Reported net income totaled $119 million in the second quarter of 2010 compared to reported net income of $37 million in the year-ago quarter. Reported diluted EPS was $0.31 in the second quarter of 2010 compared to reported EPS of $0.10 in the second quarter of 2009.
J.W. Marriott, Jr., chairman and chief executive officer of Marriott International, said, “This is an exciting time for Marriott. Business and leisure stays at our hotels are trending up. Revenue per available room increased more than expected in the second quarter and room rates at company-operated hotels in North America rose for the first time in nearly two years.
“Totaling approximately 95,000 rooms, our development pipeline reflects expanding global opportunities. We opened over 6,500 rooms during the quarter. With strong interest by owners and franchisees in our brands, we expect to open over 30,000 rooms in 2010, including conversions to our new brand, the Autograph Collection.
“We are seeing major international growth. At the end of the quarter, a record 39 percent of our development pipeline was outside North America as were two-thirds of our worldwide rooms under construction. During the quarter, we opened superb new international hotels in Phuket, Shanghai, St. Petersburg and Budapest.
“We anticipate even more favorable pricing in the second half of 2010 and into 2011. Combined with productivity improvements achieved over the last year, strong unit growth and increasing demand, we look forward to growing cash flow and strong earnings in 2010 and beyond.”
For the 2010 second quarter, REVPAR for worldwide comparable company-operated properties increased 9.9 percent (an 8.2 percent increase using constant dollars) and REVPAR for worldwide comparable systemwide properties increased 8.5 percent (a 7.0 percent increase using constant dollars).
International comparable company-operated REVPAR rose 14.1 percent (a 9.8 percent increase using constant dollars), including a 2.0 percent increase in average daily rate (a 1.8 percent decline using constant dollars) in the second quarter of 2010.

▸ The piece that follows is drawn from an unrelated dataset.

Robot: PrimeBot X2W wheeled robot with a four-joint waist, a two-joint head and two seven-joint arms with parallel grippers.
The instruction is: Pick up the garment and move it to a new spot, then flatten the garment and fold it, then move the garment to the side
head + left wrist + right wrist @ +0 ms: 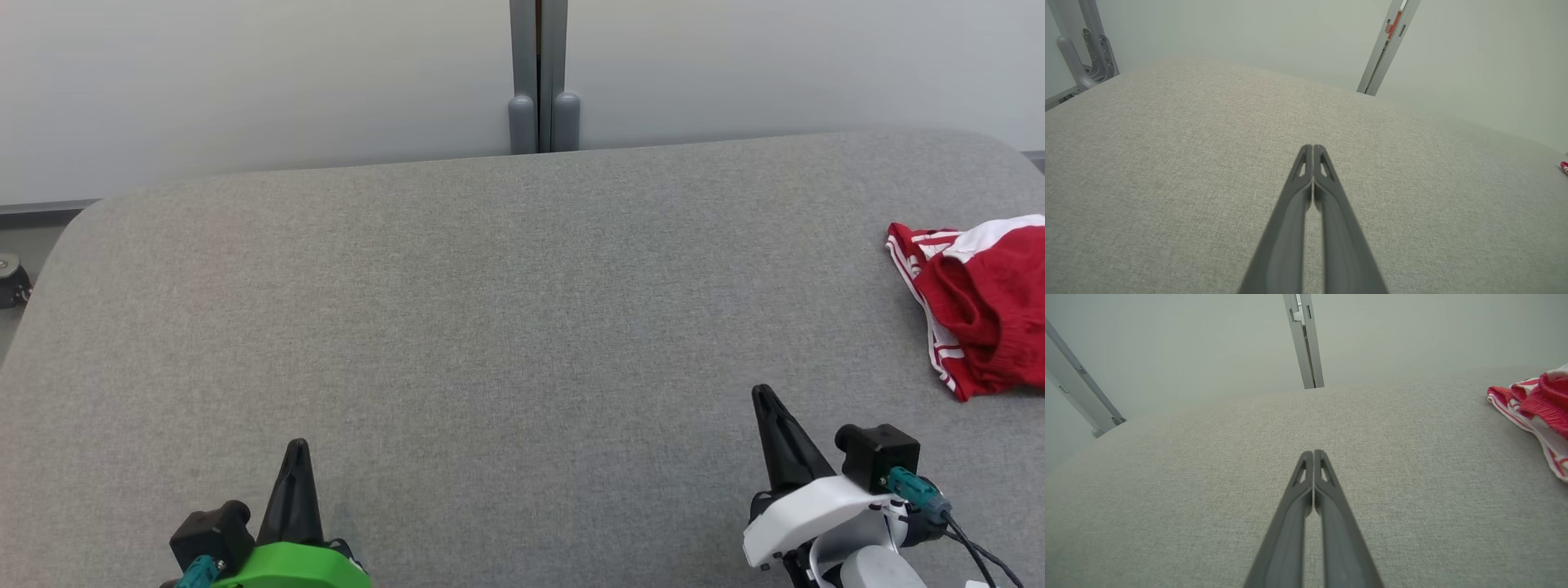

In North America, comparable company-operated REVPAR increased 7.9 percent (a 7.5 percent increase using constant dollars) in the second quarter of 2010. On a constant dollar basis, REVPAR for comparable company-operated North American full-service and luxury hotels (including Marriott Hotels & Resorts, The Ritz-Carlton and Renaissance Hotels) increased 9.0 percent with a 1.7 percent increase in average daily rate.

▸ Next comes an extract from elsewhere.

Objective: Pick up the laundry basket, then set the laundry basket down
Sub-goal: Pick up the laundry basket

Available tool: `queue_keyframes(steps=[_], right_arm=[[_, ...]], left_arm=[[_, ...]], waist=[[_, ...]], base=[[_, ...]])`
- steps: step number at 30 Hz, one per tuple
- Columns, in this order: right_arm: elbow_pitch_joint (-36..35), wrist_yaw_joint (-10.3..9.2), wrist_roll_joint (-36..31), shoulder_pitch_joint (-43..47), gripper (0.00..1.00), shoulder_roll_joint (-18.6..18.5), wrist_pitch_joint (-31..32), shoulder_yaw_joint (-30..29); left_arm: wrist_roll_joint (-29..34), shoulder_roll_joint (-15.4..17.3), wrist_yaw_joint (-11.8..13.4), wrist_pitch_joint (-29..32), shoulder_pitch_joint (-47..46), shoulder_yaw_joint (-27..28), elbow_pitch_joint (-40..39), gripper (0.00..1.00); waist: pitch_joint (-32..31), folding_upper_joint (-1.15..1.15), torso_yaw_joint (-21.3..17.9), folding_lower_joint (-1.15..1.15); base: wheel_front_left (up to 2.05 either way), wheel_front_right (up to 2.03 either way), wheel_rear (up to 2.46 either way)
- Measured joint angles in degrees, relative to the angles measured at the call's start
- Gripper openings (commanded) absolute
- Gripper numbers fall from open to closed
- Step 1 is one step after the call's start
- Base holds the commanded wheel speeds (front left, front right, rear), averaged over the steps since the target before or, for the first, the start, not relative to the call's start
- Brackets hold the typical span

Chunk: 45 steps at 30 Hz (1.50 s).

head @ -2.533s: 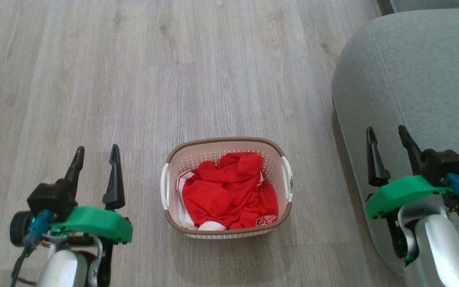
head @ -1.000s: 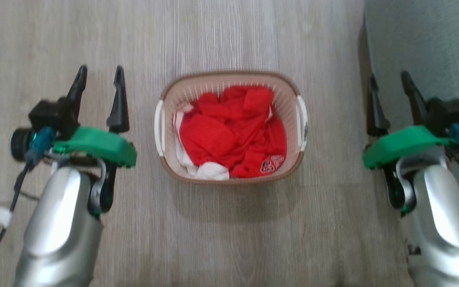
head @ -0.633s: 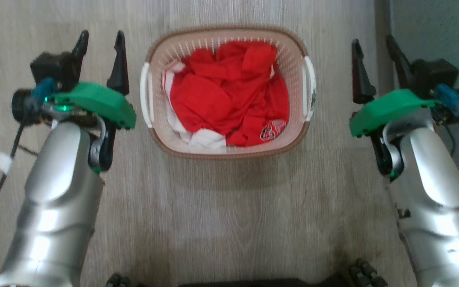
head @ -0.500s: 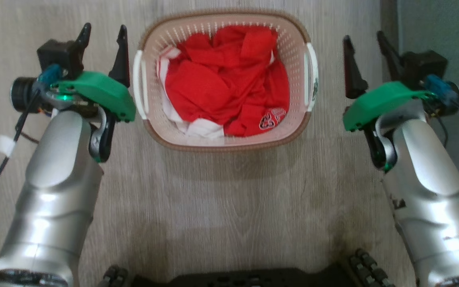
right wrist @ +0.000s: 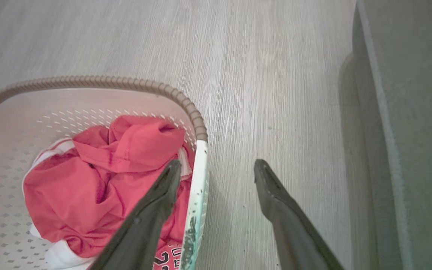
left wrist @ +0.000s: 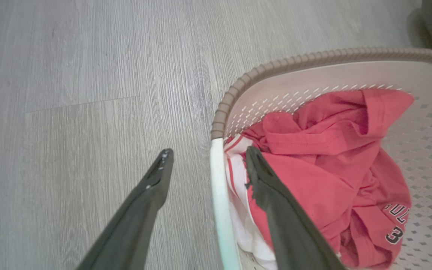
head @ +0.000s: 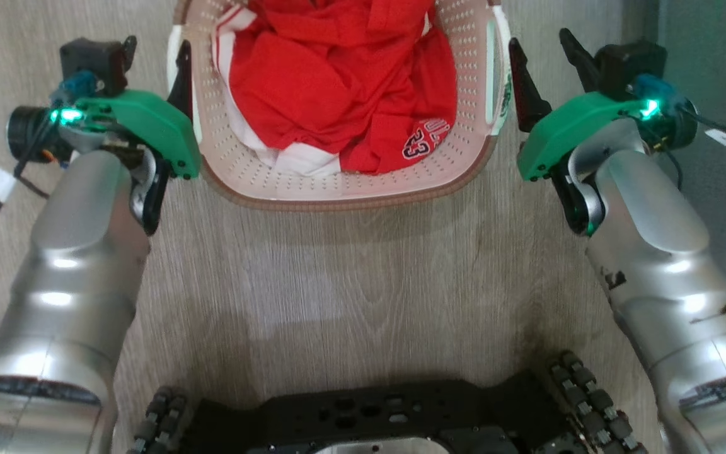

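Since half a second ago, left gripper (head: 155, 55) and right gripper (head: 541, 41) have closed in on the laundry basket (head: 331, 190), on the floor (head: 363, 277) at twelve o'clock. Each straddles a handle, the nine o'clock handle (left wrist: 219, 195) and the three o'clock handle (right wrist: 199, 176), fingers spread wide, gripping nothing.

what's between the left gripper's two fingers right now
The laundry basket's white side handle, seen in the left wrist view: the open left gripper straddles it, one finger over the floor, the other over the red clothing.
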Motion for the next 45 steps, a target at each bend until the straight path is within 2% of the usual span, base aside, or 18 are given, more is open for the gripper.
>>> queue_keyframes(steps=[9,17,18,19,20,23,33,39,45], right_arm=[[5.3,0.00,3.1,-4.3,1.00,-0.1,0.0,5.7],[11.2,0.00,6.1,-7.3,1.00,-0.2,0.0,9.4],[12.3,0.00,6.6,-7.8,0.26,-0.2,-0.1,9.8],[13.3,0.00,6.9,-8.3,0.00,-0.2,-0.1,10.1],[14.0,0.00,7.4,-8.6,0.00,-0.2,-0.1,10.5],[15.2,-0.03,9.1,-9.6,0.00,0.5,-0.4,11.9],[18.3,-0.04,10.2,-11.2,0.00,0.4,-0.5,12.5],[20.1,-0.04,10.2,-11.2,0.00,0.4,-0.5,12.6],[22.9,-0.02,11.6,-11.2,0.00,0.5,1.4,14.3]], left_arm=[[-0.3,-0.1,-1.2,-0.2,-5.2,-1.2,8.3,1.00],[-1.4,-1.1,-1.8,-0.5,-8.4,-1.6,12.3,1.00],[-2.0,-1.4,-1.8,-0.5,-8.8,-1.6,12.7,0.98],[-2.6,-1.5,-1.8,-0.5,-9.1,-1.7,13.0,0.11],[-3.0,-1.7,-2.2,-0.5,-9.4,-1.8,13.3,0.00],[-4.1,-3.6,-2.6,-0.5,-9.9,-3.2,13.8,0.00],[-9.4,-3.5,-2.5,0.2,-9.7,-6.8,14.3,0.00],[-13.7,-3.5,-2.5,2.7,-9.4,-9.0,14.0,0.00],[-18.8,-3.5,-2.3,8.0,-7.3,-11.6,12.6,0.00]], waist=[[4.0,0.00,0.1,0.00],[5.6,0.00,0.9,-0.01],[5.7,0.00,1.0,0.00],[5.8,0.00,1.2,0.00],[5.9,0.00,1.3,-0.01],[6.1,0.00,1.7,-0.01],[4.9,0.00,1.7,0.00],[2.8,0.00,1.7,0.00],[-1.0,0.00,1.7,-0.01]], base=[[0.00,0.00,0.00],[0.00,0.00,0.00],[0.00,0.00,0.00],[0.00,0.00,0.00],[0.00,0.00,0.00],[0.00,0.00,0.00],[0.00,0.00,0.00],[0.00,0.00,0.00],[0.00,0.00,0.00]])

Marriott added 46 new properties (6,568 rooms) to its worldwide lodging portfolio in the 2010 second quarter and 14 properties (2,311 rooms) exited the system during the quarter. At quarter-end, the company’s lodging group encompassed 3,489 properties and timeshare resorts for a total of over 607,000 rooms.

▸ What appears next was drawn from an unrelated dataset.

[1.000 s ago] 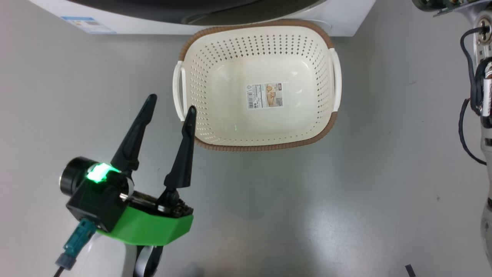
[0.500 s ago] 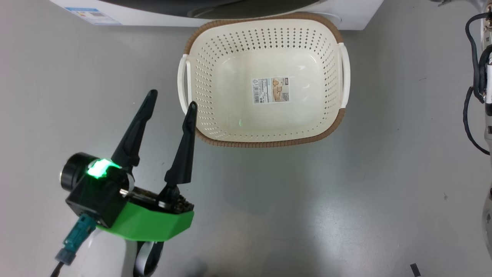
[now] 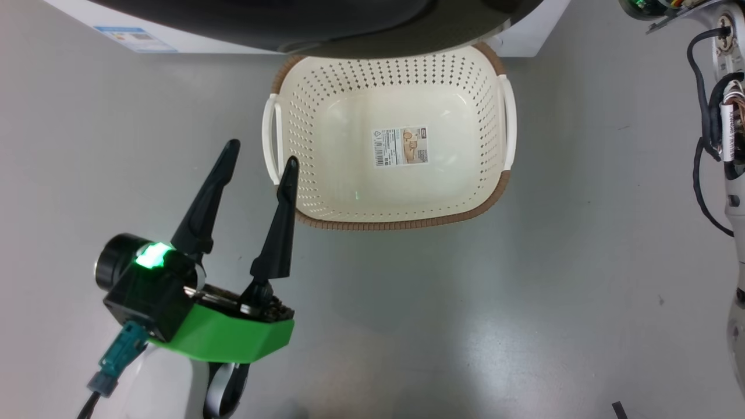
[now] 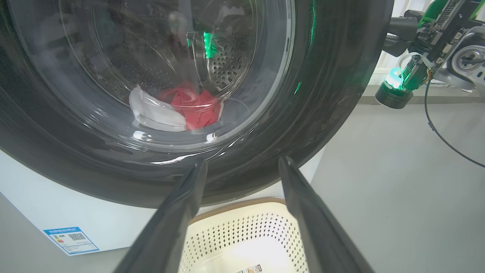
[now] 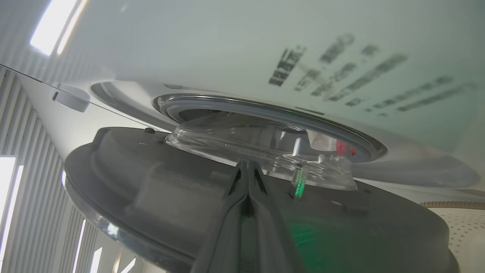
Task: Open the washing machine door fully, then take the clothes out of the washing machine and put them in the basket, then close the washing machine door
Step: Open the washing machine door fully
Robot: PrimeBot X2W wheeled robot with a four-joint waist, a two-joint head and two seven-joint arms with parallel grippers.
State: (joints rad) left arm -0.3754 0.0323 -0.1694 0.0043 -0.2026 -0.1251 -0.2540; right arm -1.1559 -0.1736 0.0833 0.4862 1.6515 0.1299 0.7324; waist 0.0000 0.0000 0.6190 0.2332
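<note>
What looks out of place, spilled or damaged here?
Nothing stands out. The basket sits upright and empty, the clothes lie inside the washing machine, and the washing machine door is simply ajar.

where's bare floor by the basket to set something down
Open floor right of the basket, up to the right arm, and along its near rim beside the left claw. The basket itself holds only a sticker. Crowded: its far rim under the door, and its left handle by the claw.

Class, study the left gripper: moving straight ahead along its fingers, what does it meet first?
The left gripper would most likely meet the door at its lower black rim. The basket sits below that line. Depth is uncertain.
</note>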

The company’s worldwide pipeline of hotels under construction, awaiting conversion or approved for development totaled nearly 600 properties with approximately 95,000 rooms at quarter-end.
Early in the 2010 third quarter, the company launched Marriott Vacation Club Destinations (MVCD), a points-based program that offers increased usage and purchase flexibility to its owners. While Marriott Vacation Clubs in North America will offer this improved product to new customers going forward, existing owners will retain full rights and privileges of interval ownership as well as the opportunity to participate in MVCD.
MARRIOTT REVENUES totaled nearly $2.8 billion in the 2010 second quarter compared to approximately $2.6 billion for the second quarter of 2009. Base management and franchise fees rose 10 percent to $241 million reflecting higher REVPAR and fees from new hotels. Second quarter incentive management fees increased 31 percent to $46 million. In the second quarter, 25 percent of company-managed hotels earned incentive management fees compared to 23 percent in the year-ago quarter. Approximately 62 percent of incentive management fees came from hotels outside North America in the 2010 quarter compared to 61 percent in the 2009 quarter.
Worldwide comparable company-operated house profit margins increased 90 basis points in the second quarter reflecting higher occupancy, slight rate increases and strong productivity.
Owned, leased, corporate housing and other revenue, net of direct expenses, increased $10 million in the 2010 second quarter, to $31 million, including a $6 million favorable impact of hotel termination fees net of property closing costs. Operating results at owned and leased hotels improved year-over-year with stronger occupancy and margins.
Second quarter adjusted Timeshare segment contract sales decreased 21 percent to $167 million (excluding a $6 million allowance for fractional and residential contract cancellations recorded in the quarter) largely due to tough comparisons as a result of the 25th anniversary promotion in the year-ago quarter. In the prior year’s quarter, adjusted Timeshare segment contract sales totaled $212 million (excluding a $3 million allowance for fractional and residential contract cancellations).
In the second quarter, timeshare sales and services revenue totaled $289 million and, net of expenses, totaled $50 million for the quarter. Adjusting for restructuring and other charges, as well as the impact of consolidating securitized loans had that occurred at the beginning of 2009 rather than 2010, second quarter 2009 timeshare sales and services revenue would have totaled $331 million and, net of direct expenses, would have totaled $48 million. These adjustments for the 2009 quarter are shown on page A-11.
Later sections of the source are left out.